Tatum recognized that partner-nation practices offer effective treatment options in addition to those taught in the United States. He said it is important to learn each other’s lingo to ensure clear communication. He took these lessons learned with him on a deployment where he was the lead medic for medical forces from several NATO countries.

“We needed to standardize medical care among our forces and establish a medical plan for contingency operations,” said Tatum. “My experience working in the U.K. medical system enabled me to be successful in this role.”

Familiarity with partner and ally medical methods and equipment is essential for medics working together in coalition environments, creating efficiencies and ensuring medical readiness for the next fight.

Col. James Sampson, Chief Surgical Consultant to the U.S. Air Force Surgeon General, believes the program’s diversity of experiences and opportunities provides leadership development and retention.

“The program’s readiness focus also serves as a force retention tool,” said Sampson. “The easiest way to increase force readiness is to keep Airmen in the Air Force.”

As the first Airman to serve in a National Health Services hospital in 2001, Sampson believes programs like this positively affected his career decisions and leadership growth.

 

Strengthen alliances

“This training agreement invests in one of our closest alliances,” said Col. Stephen Lehr, U.S. Air Forces in Europe – Air Forces Africa command surgeon. “The United Kingdom and the United States are both stronger when we can work together. Increasing interoperability supports the U.S. European Command and its strategy in the region.”

Brig. Gen. Thomas Harrell, Air Force Medical Readiness Agency commander, is an advocate of the program. Harrell was the 48th Medical Group commander in 2001 at the program’s inception, and he understands the significance of partnerships and interoperability.

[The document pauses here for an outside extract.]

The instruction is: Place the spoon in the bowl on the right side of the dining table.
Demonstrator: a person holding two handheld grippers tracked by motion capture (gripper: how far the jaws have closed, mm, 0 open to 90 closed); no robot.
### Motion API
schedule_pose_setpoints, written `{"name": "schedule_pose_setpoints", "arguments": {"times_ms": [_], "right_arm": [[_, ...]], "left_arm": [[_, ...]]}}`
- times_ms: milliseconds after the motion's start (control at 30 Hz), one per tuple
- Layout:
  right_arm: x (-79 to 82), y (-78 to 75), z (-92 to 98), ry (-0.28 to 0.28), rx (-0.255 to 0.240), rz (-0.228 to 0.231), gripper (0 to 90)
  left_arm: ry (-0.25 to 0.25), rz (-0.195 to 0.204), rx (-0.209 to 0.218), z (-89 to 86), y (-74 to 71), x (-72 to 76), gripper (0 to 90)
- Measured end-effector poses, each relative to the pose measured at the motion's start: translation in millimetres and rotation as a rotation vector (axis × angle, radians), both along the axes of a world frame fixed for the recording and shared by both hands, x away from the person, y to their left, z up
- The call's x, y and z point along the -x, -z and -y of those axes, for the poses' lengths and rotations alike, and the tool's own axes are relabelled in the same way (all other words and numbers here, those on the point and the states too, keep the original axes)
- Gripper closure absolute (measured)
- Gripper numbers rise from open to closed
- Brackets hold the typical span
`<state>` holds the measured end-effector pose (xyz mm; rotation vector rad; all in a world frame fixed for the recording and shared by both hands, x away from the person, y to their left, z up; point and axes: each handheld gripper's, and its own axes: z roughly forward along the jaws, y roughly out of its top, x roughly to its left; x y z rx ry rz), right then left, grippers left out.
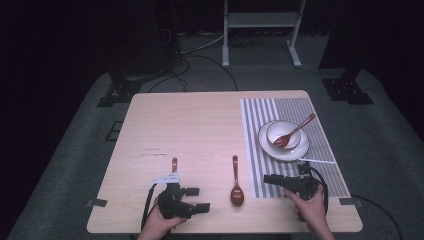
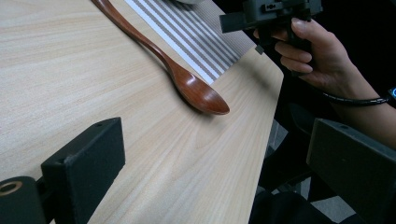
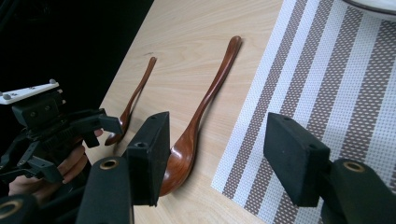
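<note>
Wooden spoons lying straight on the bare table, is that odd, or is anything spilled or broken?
Nothing spilled or broken. The reddish-brown wooden spoon lies on the bare light wooden table, off the grey striped placemat. A second brown utensil lies partly hidden by the left gripper. A brown wooden fork leans tilted in the white bowl.

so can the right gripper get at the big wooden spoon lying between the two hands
Probably yes. The right gripper has its jaws open and empty, pointing toward the wooden spoon, which lies flat on bare table just beside the striped placemat. Nothing sits between them.
</note>
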<state>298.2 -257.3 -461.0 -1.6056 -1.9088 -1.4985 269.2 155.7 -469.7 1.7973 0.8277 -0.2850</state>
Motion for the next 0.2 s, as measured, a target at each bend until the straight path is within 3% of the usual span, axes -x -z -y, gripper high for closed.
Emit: {"name": "schedule_pose_setpoints", "arguments": {"times_ms": [200], "right_arm": [[2.6, -1.9, -0.6, -0.002, -0.001, 0.011, 38.8]], "left_arm": [[0.002, 0.0, -0.002, 0.2, 0.0, -0.4, 3.1]]}}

“The medical readiness benefits that the U.S.-U.K. partnership achieve are substantial. The growth and sustainment of this program over 21 years are evidence of its value,” said Harrell. “Now, as the AFMRA commander, I am leveraging this program and initiatives like it to keep Air Force medics at the forefront of delivering Trusted Care, anytime and anywhere.”

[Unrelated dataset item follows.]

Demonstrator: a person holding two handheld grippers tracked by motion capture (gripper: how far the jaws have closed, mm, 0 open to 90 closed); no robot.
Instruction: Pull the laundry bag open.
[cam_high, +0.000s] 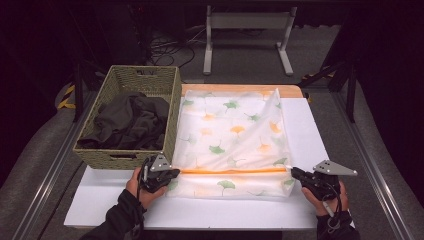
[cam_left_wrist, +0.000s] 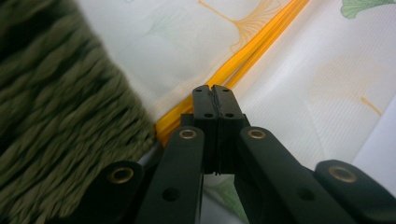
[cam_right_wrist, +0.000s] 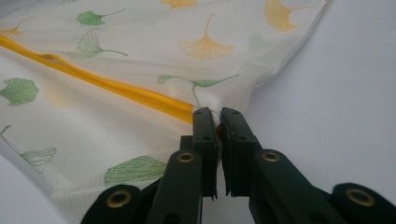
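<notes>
A white mesh bag (cam_high: 230, 130) printed with green and orange ginkgo leaves lies flat on the white table (cam_high: 210, 210). An orange zipper band (cam_high: 230, 171) runs across its near part. My left gripper (cam_high: 175, 173) sits at the band's left end. In the left gripper view its jaws (cam_left_wrist: 214, 89) are pressed together against the orange band (cam_left_wrist: 252, 51); whether they pinch fabric I cannot tell. My right gripper (cam_high: 293, 173) is at the band's right end. In the right gripper view it (cam_right_wrist: 217, 114) is shut on the bag's corner (cam_right_wrist: 210, 100), where the orange band (cam_right_wrist: 116, 91) ends.
A woven green basket (cam_high: 125, 152) holding dark clothing (cam_high: 130, 122) stands at the left, touching the bag's left edge, and fills the left side of the left gripper view (cam_left_wrist: 60, 116). Bare white table (cam_high: 305, 130) lies right of the bag. A grey metal stand (cam_high: 247, 35) is on the floor beyond.
</notes>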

Chief Master Sgt. Charles Wortman, Chief of Medical Enlisted Forces, Air Force Medical Readiness Agency, said the program not only strengthens the relationship among military medics, but with the United Kingdom’s civilian patients as well.

“U.S. military personnel providing medical care to the British people visibly demonstrates the United States’ commitment to this alliance,” said Wortman. “Our nations’ relations have only grown stronger for it.”

 

Growing opportunities

The National Health Service Program Director, Lt. Col. Dara Warren, is working to expand the program with sister services in Europe. She recently re-established an agreement to include Army medics and is now working to bring in the Navy.

“Prior to the COVID-19 pandemic, we had Army surgeons from Landstuhl Regional Medical Center in Germany complete rotations at National Health Service hospital,” said Warren. “We believe a joint partnership program like this answers congressional mandates for the Defense Health Agency to establish currency platforms in domestic and international regions.”

Col. Leigh Swanson, command surgeon at U.S. European Command, believes that the Department of Defense is seizing a great opportunity.

“We recognize the strategic value the U.K. National Health Service clinical currency program provides. We need to capitalize on its success and expand it appropriately,” Swanson said. “This type of global health engagement supports individual and unit readiness, theater operations, and the National Defense Strategy.”